WHAT THE TASK REQUIRES
With the pictures left out, print exactly the lines below that run from the one containing "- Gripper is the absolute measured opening" through the one containing "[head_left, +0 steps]".

DATA SECTION
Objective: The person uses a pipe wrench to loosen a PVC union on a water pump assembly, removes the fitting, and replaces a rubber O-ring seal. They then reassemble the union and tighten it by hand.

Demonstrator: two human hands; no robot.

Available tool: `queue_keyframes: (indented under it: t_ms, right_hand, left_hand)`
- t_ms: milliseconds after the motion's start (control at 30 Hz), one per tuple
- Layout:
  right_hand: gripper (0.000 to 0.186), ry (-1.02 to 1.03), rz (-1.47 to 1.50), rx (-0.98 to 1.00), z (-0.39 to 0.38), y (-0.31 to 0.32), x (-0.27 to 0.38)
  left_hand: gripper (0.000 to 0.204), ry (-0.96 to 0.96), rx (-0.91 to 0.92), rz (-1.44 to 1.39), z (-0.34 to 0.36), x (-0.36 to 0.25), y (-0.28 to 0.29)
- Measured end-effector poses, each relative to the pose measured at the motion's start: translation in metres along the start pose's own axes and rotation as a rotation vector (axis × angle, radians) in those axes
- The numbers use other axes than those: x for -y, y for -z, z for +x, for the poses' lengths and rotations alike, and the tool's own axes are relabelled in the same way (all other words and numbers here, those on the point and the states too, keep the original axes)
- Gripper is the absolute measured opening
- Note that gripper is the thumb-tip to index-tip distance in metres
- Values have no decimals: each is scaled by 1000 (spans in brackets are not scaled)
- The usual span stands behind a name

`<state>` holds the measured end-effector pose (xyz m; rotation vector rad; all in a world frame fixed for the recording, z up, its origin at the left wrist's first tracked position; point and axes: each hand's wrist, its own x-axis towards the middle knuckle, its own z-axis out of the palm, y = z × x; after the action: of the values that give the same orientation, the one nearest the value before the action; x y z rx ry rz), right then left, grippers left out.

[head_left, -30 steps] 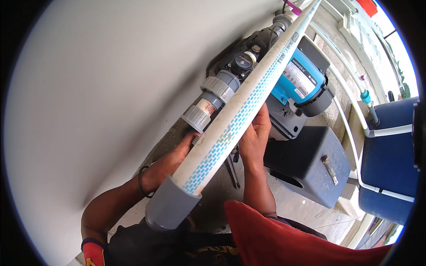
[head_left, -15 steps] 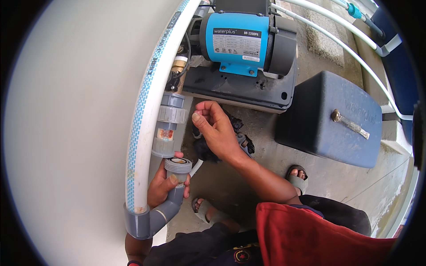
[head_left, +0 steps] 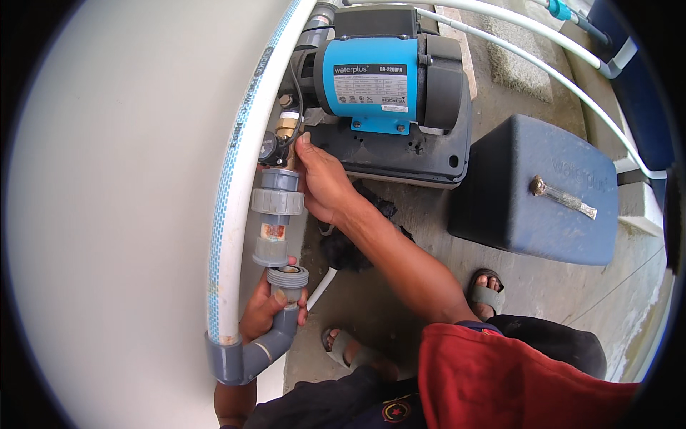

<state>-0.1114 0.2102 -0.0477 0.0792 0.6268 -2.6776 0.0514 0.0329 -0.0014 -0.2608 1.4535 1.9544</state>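
Observation:
My left hand (head_left: 262,311) grips the grey threaded fitting (head_left: 287,284) on the elbow assembly (head_left: 264,350) at the foot of the long white pipe (head_left: 239,179). Just above it is the lower end of a grey union coupling (head_left: 276,202), apparently separate from the threaded piece. My right hand (head_left: 320,179) is closed round the brass-coloured fitting (head_left: 288,129) above the union, beside a round black gauge-like part (head_left: 269,146), thumb up and other fingers partly hidden. A blue-and-black pump (head_left: 371,82) on a dark base (head_left: 429,154) is to the right.
A pale wall (head_left: 114,214) fills the left. A dark plastic cover (head_left: 532,214) lies on the concrete floor (head_left: 557,286), near black crumpled material (head_left: 346,250) and my sandalled feet. Thin white pipes (head_left: 543,79) run toward a blue tank (head_left: 647,121) at the right.
The view has swung round since the first frame. My right hand has moved up from beside the union onto the brass fitting; my left hand stays on the threaded fitting.

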Motion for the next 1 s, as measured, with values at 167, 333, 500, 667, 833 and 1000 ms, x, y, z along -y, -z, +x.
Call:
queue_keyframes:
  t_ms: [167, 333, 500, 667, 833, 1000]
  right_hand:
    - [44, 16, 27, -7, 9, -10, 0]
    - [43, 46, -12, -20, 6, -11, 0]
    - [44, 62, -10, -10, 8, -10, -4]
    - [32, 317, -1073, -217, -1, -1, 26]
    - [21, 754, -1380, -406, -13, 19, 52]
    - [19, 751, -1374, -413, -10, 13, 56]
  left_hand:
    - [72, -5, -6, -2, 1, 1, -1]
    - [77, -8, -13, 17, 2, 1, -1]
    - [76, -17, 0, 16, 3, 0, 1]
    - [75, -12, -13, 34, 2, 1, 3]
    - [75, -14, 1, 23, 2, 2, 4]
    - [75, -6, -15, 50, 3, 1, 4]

SOLUTION TO THIS TASK
- Gripper is the absolute measured opening
- Note that gripper is the thumb-tip to index-tip distance in metres
- Values have no decimals: each is scaled by 1000 (spans in brackets are not scaled)
- The usual span stands behind a name

`<state>` holds the measured end-effector pose (xyz m; rotation vector rad; all in a world frame fixed for the recording, z up, its origin at the left wrist's first tracked position; point and axes: each hand's wrist, its own x-axis towards the middle knuckle, its own z-axis out of the palm, y = z × x; after the action: of the values that give the same orientation, the one nearest the value before the action; x y z rx ry rz), right then left, grippers left out.

[head_left, -30 steps] 
[head_left, -15 steps] 
[head_left, +0 steps] 

The answer has been supplied in full.